Arbitrando desde Paris
Cristián Conejeros está considerado una eminencia en arbitraje internacional. Fue el consejero más joven de la Corte Internacional de Arbitraje de la Cámara de Comercio Internacional, CCI, en Paris. Desde 2007 está en el estudio Cuatrecasas, uno de los principales europeos, con oficinas en 11 países.
Tras 7 años –con estadas en Nueva York, Madrid y París– califica de invaluable el aporte de la experiencia. Aprendió mucho en litigación tras supervisar cientos de arbitrajes internacionales, abarcar toda clase de sectores económicos y trabajar con abogados de formación diferente.
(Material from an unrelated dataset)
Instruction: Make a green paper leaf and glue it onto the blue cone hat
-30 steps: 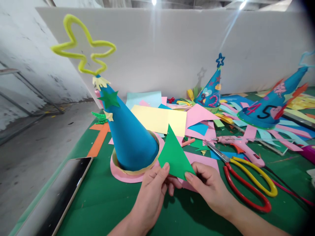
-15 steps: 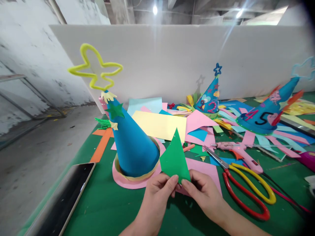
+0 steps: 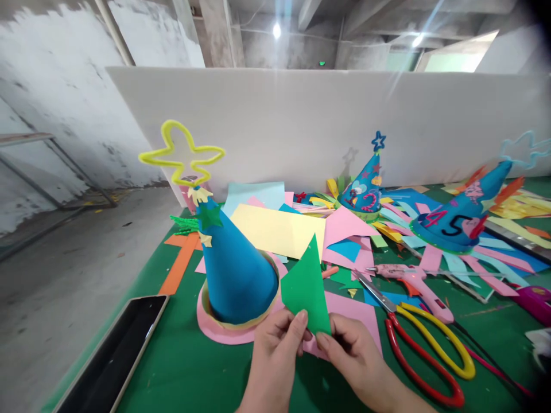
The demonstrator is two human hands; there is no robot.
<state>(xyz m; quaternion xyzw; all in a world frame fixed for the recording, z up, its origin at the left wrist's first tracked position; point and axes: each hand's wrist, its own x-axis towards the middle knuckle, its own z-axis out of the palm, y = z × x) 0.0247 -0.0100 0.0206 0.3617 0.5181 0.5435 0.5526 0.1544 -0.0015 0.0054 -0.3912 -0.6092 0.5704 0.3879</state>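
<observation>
Between my two hands a pointed piece of green paper (image 3: pixel 305 285) stands with its tip up. My left hand (image 3: pixel 279 344) pinches its lower left edge with thumb and fingers. On the lower right corner, my right hand (image 3: pixel 350 350) is closed in the same way. Just left of the paper stands a blue cone hat (image 3: pixel 239 269) with a pink brim (image 3: pixel 206 331). It carries a green star (image 3: pixel 209 215), small cream pieces and a yellow fuzzy star outline (image 3: pixel 169 154) on top. Scissors (image 3: pixel 424 350) with red and yellow handles lie right of my right hand.
A phone (image 3: pixel 116 350) lies at the table's left edge. Farther right are a pink glue gun (image 3: pixel 419 281) with its cord and a decorated blue hat (image 3: pixel 460 218); another small hat (image 3: pixel 364 186) stands behind. Paper scraps (image 3: pixel 275 223) spread before a white board (image 3: pixel 275 126).
The view has tilted up slightly, so things on the table sit lower. The green paper has turned a little in my hands; both still hold it.
</observation>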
Entre sus casos en la CCI están Copel y Yaciretá, emblemáticos por la cifra en disputa: más de 4 mil millones de dólares. Ahora participa en un arbitraje de inversión contra un Estado latinoamericano, en el cual renovó conocimientos sobre protección de inversiones bajo tratados .
Sentencia: “mi curva de aprendizaje todavía no termina”.
Nicolás Lustig, egresado de la Universidad Católica, partió en Claro y Cía. pero un master en Leyes en la Duke University lo lanzó a la aventura internacional. Esta comenzó cuando, tras estar en Greenberg Trauring LLP, aceptó ser el abogado corporativo del GrupoNueva, holding dueño de las multinacionales Amanco y Plycem y controlador de Masisa. En 2007 asumió la responsabilidad jurídica de la filial de Masisa en Curitiba, Brasil.
Su balance incluye idiomas –es trilingue– y una valiosa red de contactos o network. Antes saltó una valla: demostrar que sería un aporte. La nueva concepción del abogado –como counsel o consejero del management en temas estratégicos– ayuda a romper fronteras, señala.
Entre sus casos recuerda la venta del GrupoNueva de sus subsidiarias Amancoy Plycem al grupo Mexichem, sobre 600 millones de dólares. Sólo coordinar las operaciones y activos –en más de 10 países– era “una locura”. También, la adjudicación de activos forestales de Masisa en Santa Catarina por el fondo Global Forest Partners.
No tiene fecha de retorno: “estoy muy contento en Brasil y me gustaría continuar aquí algunos años. Después… ya veremos”.